Mehr Legal Tech in der Lehre, aber nicht unbedingt in die Ausbildungsgesetze

Was Neuerungen bei den Studien- und Prüfungsinhalten anbetrifft, setzen die Sachverständigen überwiegend auf die Förderung innovativer Lernangebote und auf die Einrichtung spezieller Legal-Tech-Professuren. Ein weniger klares Stimmungsbild gibt es demgegenüber bei der Frage, ob das gesetzliche Curriculum für Studium und Referendariat um Aspekte der Digitalisierung ergänzt werden sollte. Die Einschätzungen variieren unter anderem im Hinblick darauf, inwieweit ein bloßer Appell im Gesetz eine grundlegende Modernisierung des Lehr- und Wissenschaftsbetriebs bewirken kann. Was eine Eingrenzung des Prüfungsstoffs jenseits von Digitalisierungs-Fragen anbetrifft, sprechen die Sachverständigen dann aber wieder mit einer Stimme und sehen großen Kürzungsbedarf. Mit den Worten von Elisa Hoven:

Durch das Staatsexamen soll festgestellt werden, ob KandidatInnen „juristisch denken“ können; ob die juristische Methodik beherrscht, problemorientiert gearbeitet, sauber subsumiert, gut argumentiert und verständlich formuliert werden kann. Das alles lässt sich problemlos mit Klausuren aus den Kernbereichen der jeweiligen Fächer abprüfen; alles andere sollte aus dem Prüfungsstoff gestrichen werden.

Reform der juristischen Ausbildung: Ein Evergreen ohne Aussicht auf Effekte?

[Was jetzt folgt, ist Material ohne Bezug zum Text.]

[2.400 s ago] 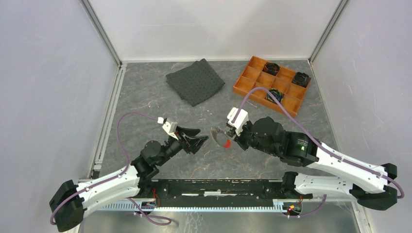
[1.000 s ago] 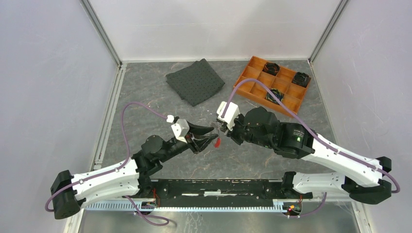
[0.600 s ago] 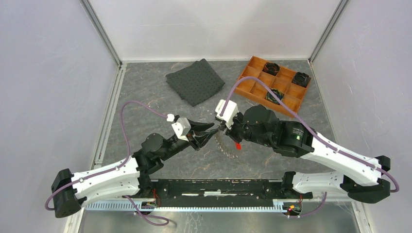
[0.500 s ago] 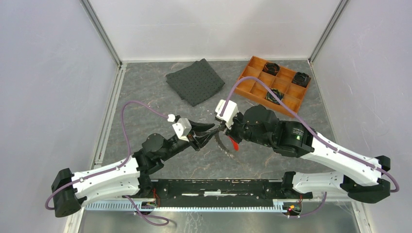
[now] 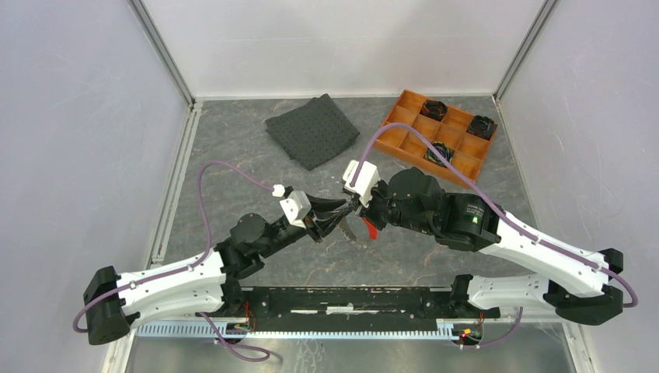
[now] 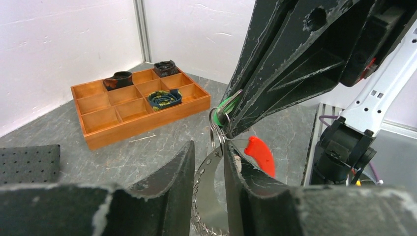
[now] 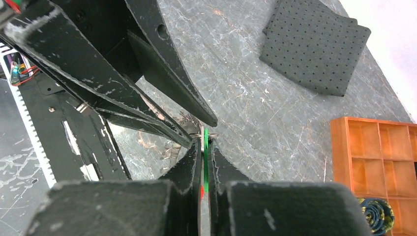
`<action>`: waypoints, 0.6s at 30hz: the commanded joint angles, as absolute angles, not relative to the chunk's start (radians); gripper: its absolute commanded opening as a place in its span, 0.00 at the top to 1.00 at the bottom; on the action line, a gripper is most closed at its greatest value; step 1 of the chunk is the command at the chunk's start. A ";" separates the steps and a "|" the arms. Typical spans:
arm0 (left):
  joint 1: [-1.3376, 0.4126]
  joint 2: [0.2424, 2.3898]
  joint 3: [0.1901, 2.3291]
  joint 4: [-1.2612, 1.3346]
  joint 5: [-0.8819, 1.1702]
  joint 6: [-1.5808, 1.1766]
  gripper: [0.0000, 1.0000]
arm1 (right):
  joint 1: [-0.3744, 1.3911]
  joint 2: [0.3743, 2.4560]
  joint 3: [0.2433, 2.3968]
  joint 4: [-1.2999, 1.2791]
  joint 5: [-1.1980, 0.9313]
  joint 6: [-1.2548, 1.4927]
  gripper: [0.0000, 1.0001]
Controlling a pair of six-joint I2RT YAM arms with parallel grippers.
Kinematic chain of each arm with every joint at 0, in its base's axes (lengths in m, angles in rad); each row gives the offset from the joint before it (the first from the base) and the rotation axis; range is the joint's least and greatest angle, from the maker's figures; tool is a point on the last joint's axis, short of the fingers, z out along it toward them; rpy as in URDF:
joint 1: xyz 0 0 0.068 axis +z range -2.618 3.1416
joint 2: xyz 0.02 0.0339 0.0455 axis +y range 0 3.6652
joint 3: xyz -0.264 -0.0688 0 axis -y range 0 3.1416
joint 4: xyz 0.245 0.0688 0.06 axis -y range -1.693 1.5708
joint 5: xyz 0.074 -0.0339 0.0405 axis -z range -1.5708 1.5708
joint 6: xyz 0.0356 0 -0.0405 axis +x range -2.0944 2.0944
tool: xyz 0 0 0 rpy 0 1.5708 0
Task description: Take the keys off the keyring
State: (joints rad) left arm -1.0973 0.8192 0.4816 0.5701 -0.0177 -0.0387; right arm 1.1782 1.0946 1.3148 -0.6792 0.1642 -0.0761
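Observation:
My right gripper [image 5: 359, 207] is shut on the green key [image 7: 205, 158] and holds the bunch above the table. The green head [image 6: 225, 104] pokes out of its fingertips [image 6: 255, 88]. The thin wire keyring [image 6: 217, 121] hangs right at those tips. A curved toothed metal blade [image 6: 209, 191] hangs from the ring. My left gripper [image 6: 209, 146] is closed narrowly on that blade, just below the ring. The red key head [image 6: 260, 155] dangles beside my left finger and shows in the top view [image 5: 368, 228]. My left gripper [image 5: 340, 218] meets the right one tip to tip.
An orange compartment tray [image 5: 404, 128] stands at the back right with black gear-like pieces [image 5: 434, 109] in three cells. A folded dark perforated cloth [image 5: 312, 130] lies at the back centre. A black rail [image 5: 350, 299] runs along the near edge.
The red key has swung from the left of the ring to the right. My left gripper has come in under the ring and narrowed onto the hanging blade. My right gripper has barely moved.

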 commanded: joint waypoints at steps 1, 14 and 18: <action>-1.107 0.833 0.526 0.604 -0.033 0.029 0.67 | 1.185 1.094 1.371 -0.656 0.150 -0.075 0.99; -1.123 0.823 0.511 0.614 -0.074 0.023 0.98 | 1.186 1.070 1.355 -0.665 0.207 -0.064 0.99; -1.129 0.819 0.503 0.614 -0.083 0.018 0.98 | 1.184 1.062 1.349 -0.676 0.243 -0.060 0.99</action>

Was wird bleiben von der Anhörung im Rechtsausschuss des Bundestages? Die Sachverständige Barbara Dauner-Lieb weist mit Recht darauf hin, dass Juristinnen und Juristen schon immer darüber diskutiert haben, wie sie ihre Ausbildung verbessern können. Hinzu kommt: Mit Blick auf die Zahl und Bedeutung der noch im Spätherbst angestoßenen anderen Legislativprojekte ist die Realisierung weitergehender Reformideen kurzfristig unwahrscheinlich, insbesondere wenn sie aus der Opposition heraus angestoßen wurden. Es erscheint allerdings nicht unwahrscheinlich, dass die Früchte der morgigen Anhörung in den Koalitionsvertrag der nächsten Regierungsparteien mit aufgenommen werden. Das Thema verdient also Aufmerksamkeit!